_Problem requirements_
From the first line to the last, copy the material word for word; pictures stay out.
★ ★ ★ ★ ★ ★ ★
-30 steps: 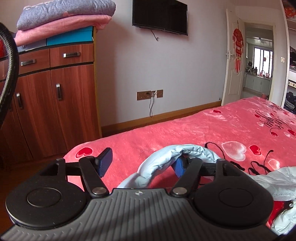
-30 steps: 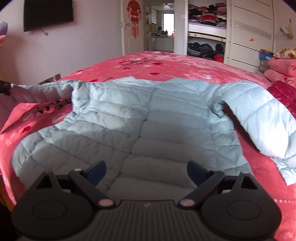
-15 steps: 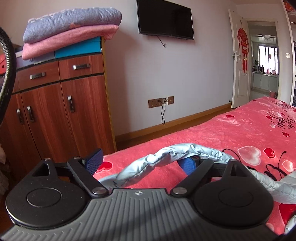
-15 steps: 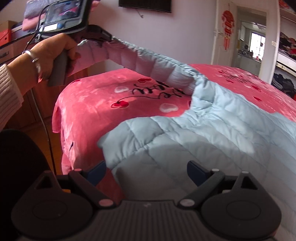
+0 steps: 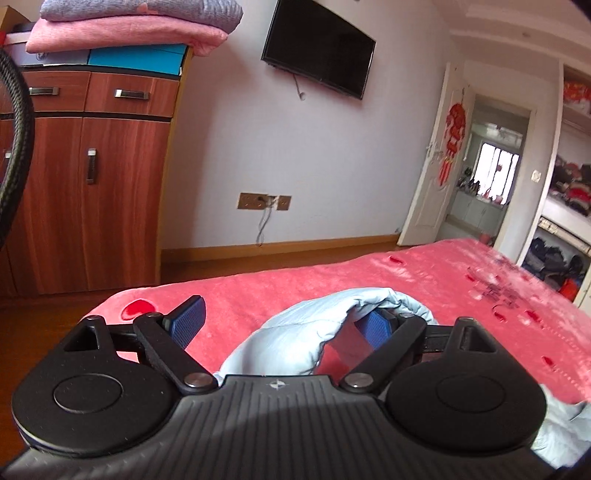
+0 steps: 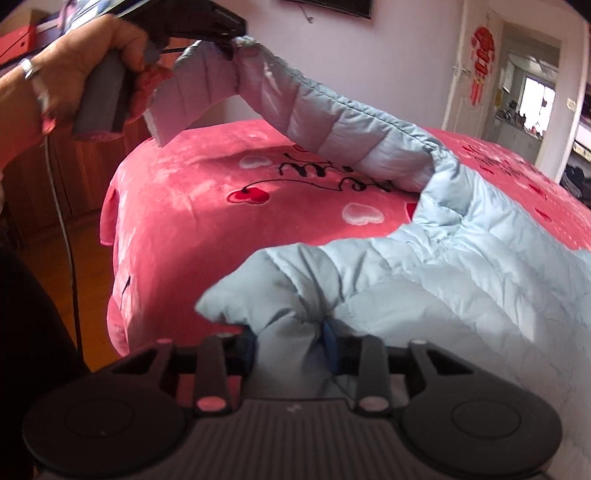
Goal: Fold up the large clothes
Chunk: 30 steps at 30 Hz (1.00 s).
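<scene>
The light-blue quilted jacket point(image 6: 461, 280) lies spread on the bed point(image 6: 207, 192), which wears a pink blanket printed with hearts. The right hand-held gripper point(image 6: 290, 341) is clenched on a bunched fold of the jacket's lower hem at 6 o'clock in the right wrist view. The left hand-held gripper point(image 5: 284, 321) stands released, its blue pads wide apart, yet the sleeve point(image 5: 325, 328) drapes over its right finger point(image 5: 376, 326) and hangs lifted off the bed; in the right wrist view that sleeve stretches up to 11 o'clock. Around: a wooden cabinet point(image 5: 96, 184) at 9 o'clock with folded blankets point(image 5: 133, 22) stacked on top, a wall television point(image 5: 317, 68) at 12 o'clock, an open door point(image 5: 432, 173) at 3 o'clock
</scene>
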### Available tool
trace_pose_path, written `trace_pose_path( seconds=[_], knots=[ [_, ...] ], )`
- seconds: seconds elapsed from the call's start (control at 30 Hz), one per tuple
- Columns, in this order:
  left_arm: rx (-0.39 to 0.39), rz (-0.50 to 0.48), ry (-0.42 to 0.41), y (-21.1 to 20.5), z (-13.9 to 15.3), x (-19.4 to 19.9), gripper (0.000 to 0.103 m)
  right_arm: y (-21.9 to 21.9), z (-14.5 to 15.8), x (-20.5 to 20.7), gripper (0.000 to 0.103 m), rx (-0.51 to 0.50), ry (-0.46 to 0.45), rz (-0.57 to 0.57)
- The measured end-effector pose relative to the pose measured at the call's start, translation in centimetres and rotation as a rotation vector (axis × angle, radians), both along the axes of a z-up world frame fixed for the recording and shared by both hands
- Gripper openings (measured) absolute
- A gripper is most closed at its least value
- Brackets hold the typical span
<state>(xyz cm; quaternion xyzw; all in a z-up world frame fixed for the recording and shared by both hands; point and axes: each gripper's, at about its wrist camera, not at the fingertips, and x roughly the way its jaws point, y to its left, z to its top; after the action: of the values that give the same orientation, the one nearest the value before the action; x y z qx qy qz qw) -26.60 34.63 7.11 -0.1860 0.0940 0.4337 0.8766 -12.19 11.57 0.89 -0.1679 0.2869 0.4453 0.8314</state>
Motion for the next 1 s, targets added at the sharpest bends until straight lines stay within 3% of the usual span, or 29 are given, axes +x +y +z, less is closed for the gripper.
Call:
trace_pose_path(
  seconds=[0.07, 0.13, 0.27, 0.43, 0.63, 0.73, 0.8, 1.0],
  knots=[
    [-0.002, -0.043, -0.074, -0.2, 0.3, -0.6, 0.103, -1.0, 0.5, 1.4, 0.007, 0.055, 0.096, -0.043],
    [0.004, -0.045, -0.114, -0.6, 0.5, -1.0, 0.103, -2.0, 1.0, 2.4, 0.006, 0.116, 0.185, -0.069],
    [0.054, 0.085, 0.0, -1.0, 0.5, -0.8, 0.103, -2.4, 2.1, 1.7, 0.006, 0.108, 0.236, -0.007],
    [0.019, 0.193, 0.067, -0.1, 0.2, -0.6, 0.103, -2.5, 1.6, 0.1, 0.006, 0.021, 0.292, 0.086],
    [0.022, 0.162, 0.06, -1.1, 0.8, -0.3, 0.103, -2.5, 1.1, -1.1, 0.008, -0.006, 0.274, 0.103],
    [0.038, 0.099, 0.063, -2.2, 1.1, 0.7, 0.103, -2.5, 1.2, -1.7, 0.02, -0.018, 0.26, 0.13],
    [0.044, 0.045, 0.062, -2.8, 1.4, 1.3, 0.103, -2.4, 1.3, -2.3, 0.035, -0.017, 0.264, 0.15],
    [0.094, -0.119, 0.112, -6.3, 1.6, 3.1, 0.103, -4.5, 2.4, -4.5, 0.049, -0.022, 0.205, 0.109]
  ],
)
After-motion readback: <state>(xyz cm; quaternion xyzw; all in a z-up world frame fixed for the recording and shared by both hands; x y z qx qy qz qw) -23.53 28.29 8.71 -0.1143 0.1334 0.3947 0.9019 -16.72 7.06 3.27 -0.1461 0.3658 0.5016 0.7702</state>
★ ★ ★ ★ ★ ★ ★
_Written reply_
-30 steps: 
-30 steps: 
-15 steps: 
-15 steps: 
+0 steps: 
+0 steps: 
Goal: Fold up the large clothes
Chunk: 30 steps at 30 Hz (1.00 s).
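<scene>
The light-blue quilted jacket point(image 6: 461, 280) lies spread on the bed point(image 6: 207, 192), which wears a pink blanket printed with hearts. The right hand-held gripper point(image 6: 290, 341) is clenched on a bunched fold of the jacket's lower hem at 6 o'clock in the right wrist view. The left hand-held gripper point(image 5: 284, 321) stands released, its blue pads wide apart, yet the sleeve point(image 5: 325, 328) drapes over its right finger point(image 5: 376, 326) and hangs lifted off the bed; in the right wrist view that sleeve stretches up to 11 o'clock. Around: a wooden cabinet point(image 5: 96, 184) at 9 o'clock with folded blankets point(image 5: 133, 22) stacked on top, a wall television point(image 5: 317, 68) at 12 o'clock, an open door point(image 5: 432, 173) at 3 o'clock
</scene>
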### Available tool
trace_pose_path, written `trace_pose_path( seconds=[_], knots=[ [_, ...] ], )`
- seconds: seconds elapsed from the call's start (control at 30 Hz), one per tuple
- Columns, in this order:
  left_arm: rx (-0.39 to 0.39), rz (-0.50 to 0.48), ry (-0.42 to 0.41), y (-21.1 to 20.5), z (-13.9 to 15.3), x (-19.4 to 19.9), gripper (0.000 to 0.103 m)
  right_arm: y (-21.9 to 21.9), z (-14.5 to 15.8), x (-20.5 to 20.7), gripper (0.000 to 0.103 m), rx (-0.51 to 0.50), ry (-0.46 to 0.45), rz (-0.57 to 0.57)
- The measured end-effector pose relative to the pose measured at the call's start, translation in centimetres and rotation as a rotation vector (axis × angle, radians), both along the axes of a z-up world frame fixed for the recording and shared by both hands
- Gripper openings (measured) absolute
- A gripper is most closed at its least value
- Brackets hold the typical span
<state>(xyz cm; quaternion xyzw; all in a z-up world frame fixed for the recording and shared by both hands; point and axes: each gripper's, at about its wrist camera, not at the fingertips, and x roughly the way its jaws point, y to its left, z to its top; after the action: of the values that give the same orientation, the one nearest the value before the action; x y z qx qy qz qw) -26.60 34.63 7.11 -0.1860 0.0940 0.4337 0.8766 -12.19 11.57 0.89 -0.1679 0.2869 0.4453 0.8314</state>
Motion for the next 1 s, targets added at the sharpest bends until straight lines stay within 3% of the usual span, or 29 are given, axes +x +y +z, less is closed for the gripper.
Call:
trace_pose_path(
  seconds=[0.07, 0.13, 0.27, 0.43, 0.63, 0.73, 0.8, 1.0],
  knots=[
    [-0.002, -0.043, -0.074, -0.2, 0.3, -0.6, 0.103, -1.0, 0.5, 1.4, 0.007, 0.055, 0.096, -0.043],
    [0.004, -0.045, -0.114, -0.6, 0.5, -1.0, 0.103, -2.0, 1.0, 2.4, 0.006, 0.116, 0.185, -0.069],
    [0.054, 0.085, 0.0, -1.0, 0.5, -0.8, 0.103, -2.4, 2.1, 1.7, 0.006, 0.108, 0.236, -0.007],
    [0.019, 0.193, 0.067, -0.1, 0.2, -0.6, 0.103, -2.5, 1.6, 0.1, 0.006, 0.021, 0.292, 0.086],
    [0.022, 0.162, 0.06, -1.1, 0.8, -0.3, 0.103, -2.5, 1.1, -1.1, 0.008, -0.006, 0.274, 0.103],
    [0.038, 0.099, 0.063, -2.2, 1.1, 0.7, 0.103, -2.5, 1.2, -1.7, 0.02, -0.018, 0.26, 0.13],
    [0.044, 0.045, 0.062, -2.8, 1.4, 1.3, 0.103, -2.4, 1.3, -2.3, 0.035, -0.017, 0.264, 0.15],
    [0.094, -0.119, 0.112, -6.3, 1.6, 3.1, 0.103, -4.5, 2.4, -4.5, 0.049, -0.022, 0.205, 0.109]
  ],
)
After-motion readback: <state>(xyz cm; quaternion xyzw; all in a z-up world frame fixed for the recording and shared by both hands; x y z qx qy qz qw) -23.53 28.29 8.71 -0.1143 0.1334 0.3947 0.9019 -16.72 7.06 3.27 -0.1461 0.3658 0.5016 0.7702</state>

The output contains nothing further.